▶ [Task requirements]: Starting at the line below that contains "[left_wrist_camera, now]" and ending at the line that contains "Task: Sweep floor", retype each line exactly as it stands, but omit the pictures.

▶ [Supplied material]:
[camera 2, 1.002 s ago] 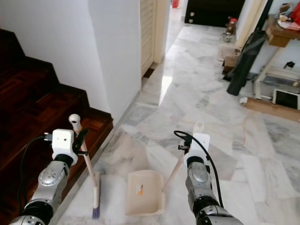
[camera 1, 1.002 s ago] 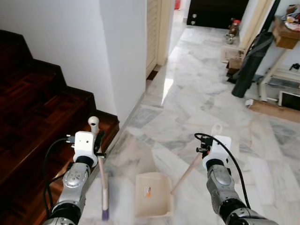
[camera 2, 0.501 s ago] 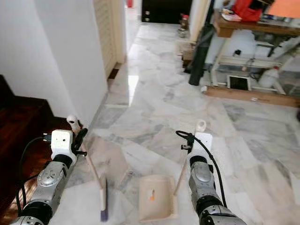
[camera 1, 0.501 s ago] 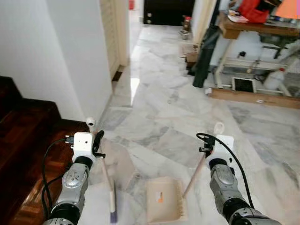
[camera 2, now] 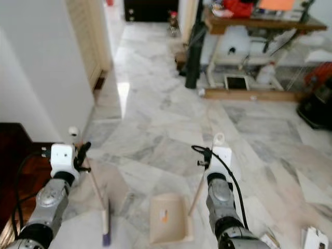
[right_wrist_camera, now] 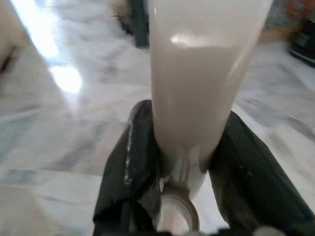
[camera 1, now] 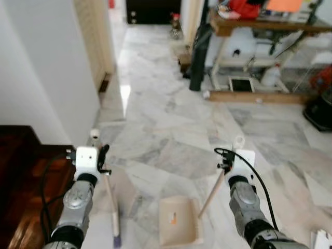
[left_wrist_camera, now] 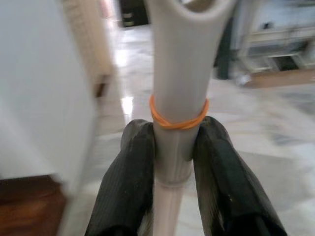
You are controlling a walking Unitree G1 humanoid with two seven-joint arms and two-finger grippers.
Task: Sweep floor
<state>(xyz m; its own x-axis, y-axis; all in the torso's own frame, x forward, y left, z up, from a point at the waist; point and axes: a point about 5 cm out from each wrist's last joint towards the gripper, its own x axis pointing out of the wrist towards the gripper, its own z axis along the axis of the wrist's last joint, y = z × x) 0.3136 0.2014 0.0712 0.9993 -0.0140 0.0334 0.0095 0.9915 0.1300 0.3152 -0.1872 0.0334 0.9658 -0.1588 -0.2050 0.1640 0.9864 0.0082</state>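
Both jaws clamped: my left gripper (left_wrist_camera: pixel 179 162) holds the broom (camera 1: pixel 110 207) handle, my right gripper (right_wrist_camera: pixel 189 167) the dustpan (camera 1: pixel 179 227) handle. Both tools rest on the marble floor (camera 1: pixel 171 119), dustpan empty. I judge sweeping barely begun.

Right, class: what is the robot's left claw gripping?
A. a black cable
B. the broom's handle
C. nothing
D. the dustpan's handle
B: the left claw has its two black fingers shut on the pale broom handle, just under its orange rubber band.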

▶ [Exercise answer]:
[left_wrist_camera, now] 
You are controlling a walking Unitree G1 humanoid with two seven-joint arms and two-finger grippers.
Task: Sweep floor

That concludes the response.